Segment Open
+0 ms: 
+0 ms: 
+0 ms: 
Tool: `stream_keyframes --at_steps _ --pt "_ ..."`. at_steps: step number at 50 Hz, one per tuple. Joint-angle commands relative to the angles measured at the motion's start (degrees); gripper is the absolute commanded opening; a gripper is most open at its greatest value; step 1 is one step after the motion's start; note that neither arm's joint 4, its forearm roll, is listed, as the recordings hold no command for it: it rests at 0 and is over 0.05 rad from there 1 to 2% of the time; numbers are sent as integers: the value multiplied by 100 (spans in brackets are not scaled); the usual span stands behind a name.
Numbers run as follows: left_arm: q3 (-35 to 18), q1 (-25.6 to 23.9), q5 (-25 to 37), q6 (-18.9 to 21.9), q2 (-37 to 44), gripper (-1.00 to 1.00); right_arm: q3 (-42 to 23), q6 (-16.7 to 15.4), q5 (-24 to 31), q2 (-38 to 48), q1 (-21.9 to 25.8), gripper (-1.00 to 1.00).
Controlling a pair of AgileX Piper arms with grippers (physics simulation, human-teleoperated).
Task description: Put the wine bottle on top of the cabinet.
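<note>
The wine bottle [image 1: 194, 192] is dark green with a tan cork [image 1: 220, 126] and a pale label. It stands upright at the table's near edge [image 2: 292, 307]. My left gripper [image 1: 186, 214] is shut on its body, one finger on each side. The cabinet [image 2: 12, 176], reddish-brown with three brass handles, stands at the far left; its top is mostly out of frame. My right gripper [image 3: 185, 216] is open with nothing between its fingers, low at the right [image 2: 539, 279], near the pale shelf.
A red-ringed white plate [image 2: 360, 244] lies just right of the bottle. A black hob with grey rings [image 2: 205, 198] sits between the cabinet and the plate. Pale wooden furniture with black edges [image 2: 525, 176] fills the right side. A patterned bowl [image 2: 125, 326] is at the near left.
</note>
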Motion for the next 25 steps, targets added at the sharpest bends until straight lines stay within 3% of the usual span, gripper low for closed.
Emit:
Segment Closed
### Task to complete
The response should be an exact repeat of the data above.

### Output
+0 ms: 
+0 ms: 
+0 ms: 
Tool: `stream_keyframes --at_steps _ --pt "_ ..."`. at_steps: step number at 50 Hz, one per tuple. Joint-angle commands relative to the angles measured at the motion's start (degrees); gripper is the absolute commanded opening; a gripper is most open at its greatest value; step 1 is one step after the motion's start; note that neither arm's joint 4, its forearm roll, is listed, as the recordings hold no command for it: it rests at 0 and is over 0.05 rad from there 1 to 2% of the time; numbers are sent as integers: the value multiplied by 100 (spans in brackets are not scaled); the usual span stands behind a name.
Numbers run as follows: left_arm: q3 (-35 to 18), q1 (-25.6 to 23.9), q5 (-25 to 37), q6 (-18.9 to 21.9), q2 (-37 to 44), gripper (-1.00 to 1.00); right_arm: q3 (-42 to 23), q6 (-16.7 to 15.4), q5 (-24 to 31), q2 (-38 to 48), q1 (-21.9 to 25.8), gripper (-1.00 to 1.00).
Controlling a pair of AgileX Piper arms with grippers (physics simulation, human-teleoperated).
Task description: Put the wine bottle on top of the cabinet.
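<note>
The wine bottle [image 1: 194, 192] is dark green with a tan cork [image 1: 220, 126] and a pale label. It stands upright at the table's near edge [image 2: 292, 307]. My left gripper [image 1: 186, 214] is shut on its body, one finger on each side. The cabinet [image 2: 12, 176], reddish-brown with three brass handles, stands at the far left; its top is mostly out of frame. My right gripper [image 3: 185, 216] is open with nothing between its fingers, low at the right [image 2: 539, 279], near the pale shelf.
A red-ringed white plate [image 2: 360, 244] lies just right of the bottle. A black hob with grey rings [image 2: 205, 198] sits between the cabinet and the plate. Pale wooden furniture with black edges [image 2: 525, 176] fills the right side. A patterned bowl [image 2: 125, 326] is at the near left.
</note>
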Motion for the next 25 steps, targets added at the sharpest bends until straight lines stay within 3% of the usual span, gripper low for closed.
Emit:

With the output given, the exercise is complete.